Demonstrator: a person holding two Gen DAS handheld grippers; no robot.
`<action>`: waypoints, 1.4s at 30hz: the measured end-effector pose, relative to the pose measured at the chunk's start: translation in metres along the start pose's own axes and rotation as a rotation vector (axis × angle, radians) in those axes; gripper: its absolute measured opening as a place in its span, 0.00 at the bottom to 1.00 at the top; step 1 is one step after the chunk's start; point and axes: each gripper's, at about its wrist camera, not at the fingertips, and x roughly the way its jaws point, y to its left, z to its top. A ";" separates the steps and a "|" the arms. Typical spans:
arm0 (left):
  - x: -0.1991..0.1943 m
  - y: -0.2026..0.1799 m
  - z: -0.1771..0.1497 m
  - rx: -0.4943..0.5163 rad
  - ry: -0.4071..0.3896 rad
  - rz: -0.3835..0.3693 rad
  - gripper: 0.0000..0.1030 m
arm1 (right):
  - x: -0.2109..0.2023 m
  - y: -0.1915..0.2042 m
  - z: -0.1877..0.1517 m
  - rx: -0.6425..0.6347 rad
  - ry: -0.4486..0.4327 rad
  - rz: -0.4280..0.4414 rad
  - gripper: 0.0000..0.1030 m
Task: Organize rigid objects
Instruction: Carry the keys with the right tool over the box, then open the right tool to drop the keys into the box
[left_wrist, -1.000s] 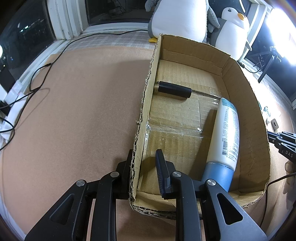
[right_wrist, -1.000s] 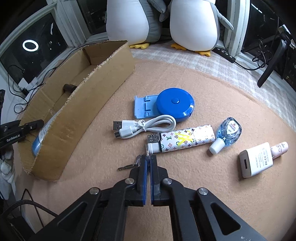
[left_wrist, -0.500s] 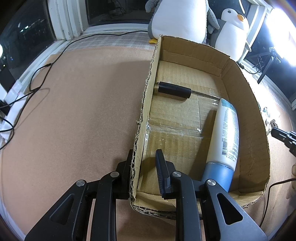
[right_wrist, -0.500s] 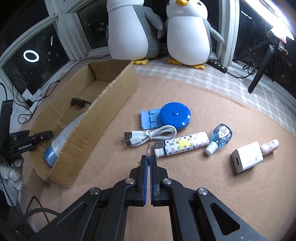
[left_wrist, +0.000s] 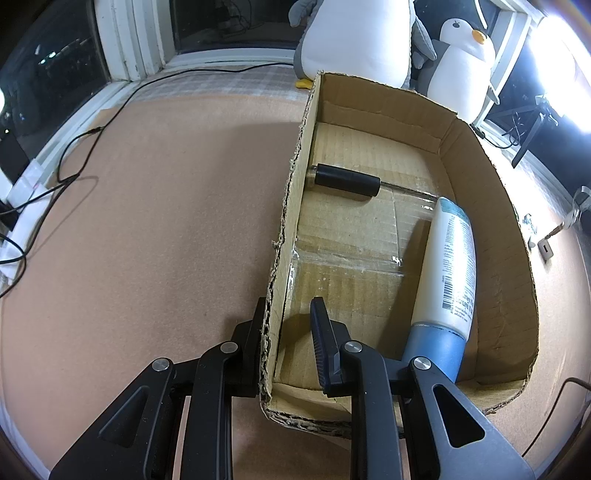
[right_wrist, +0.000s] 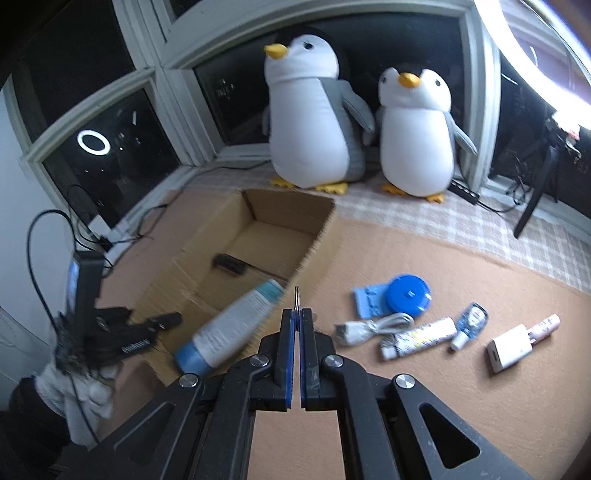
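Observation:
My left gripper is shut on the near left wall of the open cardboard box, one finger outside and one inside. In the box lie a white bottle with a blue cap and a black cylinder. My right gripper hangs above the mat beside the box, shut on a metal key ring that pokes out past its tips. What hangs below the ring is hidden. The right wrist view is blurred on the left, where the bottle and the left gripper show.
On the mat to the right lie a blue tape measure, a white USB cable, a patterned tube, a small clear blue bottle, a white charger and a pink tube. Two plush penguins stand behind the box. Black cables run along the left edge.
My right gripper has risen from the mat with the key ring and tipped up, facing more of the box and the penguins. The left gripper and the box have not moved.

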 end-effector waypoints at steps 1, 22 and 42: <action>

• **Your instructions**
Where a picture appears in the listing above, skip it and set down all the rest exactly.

• **Solution for this problem**
Demonstrator: a person holding two Gen DAS handheld grippers; no robot.
`<action>`: waypoints, 1.4s at 30hz: the measured end-effector pose, relative to the pose measured at the chunk's start: translation in metres along the start pose's own axes and rotation as a rotation vector (axis × angle, radians) in those axes; gripper: its absolute measured opening as a place in its span, 0.00 at the bottom to 1.00 at the top; step 1 is one step after the chunk's start; point and axes: each gripper's, at about its wrist camera, not at the fingertips, and x roughly the way its jaws point, y to its left, z to its top. A ";" separates the steps and a "|" the arms. Typical spans:
arm0 (left):
  - x: -0.1991..0.1943 m
  - y: -0.2026..0.1799 m
  - z: -0.1771..0.1497 m
  - rx: -0.4943..0.5163 rad
  - ry: -0.4071..0.3896 rad
  - rz: -0.3835..0.3693 rad
  - gripper: 0.0000..0.1030 m
arm1 (right):
  - x: -0.2109..0.2023 m
  - y: -0.1915..0.2042 m
  - z: -0.1877..0.1517 m
  - rx: -0.6425..0.6347 rad
  - ry: -0.4486..0.4327 rad
  - rz: -0.4280..0.4414 rad
  - gripper: 0.0000..0.1030 m
Task: Organize rigid objects
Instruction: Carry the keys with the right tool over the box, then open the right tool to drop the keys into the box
[left_wrist, -1.000s] 
[right_wrist, -1.000s] 
[left_wrist, -0.500s] 
[right_wrist, -0.500s] 
[left_wrist, +0.000s] 
[right_wrist, +0.000s] 
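Observation:
My left gripper is shut on the near left wall of the open cardboard box, one finger outside and one inside. In the box lie a white bottle with a blue cap and a black cylinder. My right gripper hangs above the mat beside the box, shut on a metal key ring that pokes out past its tips. What hangs below the ring is hidden. The right wrist view is blurred on the left, where the bottle and the left gripper show.
On the mat to the right lie a blue tape measure, a white USB cable, a patterned tube, a small clear blue bottle, a white charger and a pink tube. Two plush penguins stand behind the box. Black cables run along the left edge.
My right gripper has risen from the mat with the key ring and tipped up, facing more of the box and the penguins. The left gripper and the box have not moved.
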
 end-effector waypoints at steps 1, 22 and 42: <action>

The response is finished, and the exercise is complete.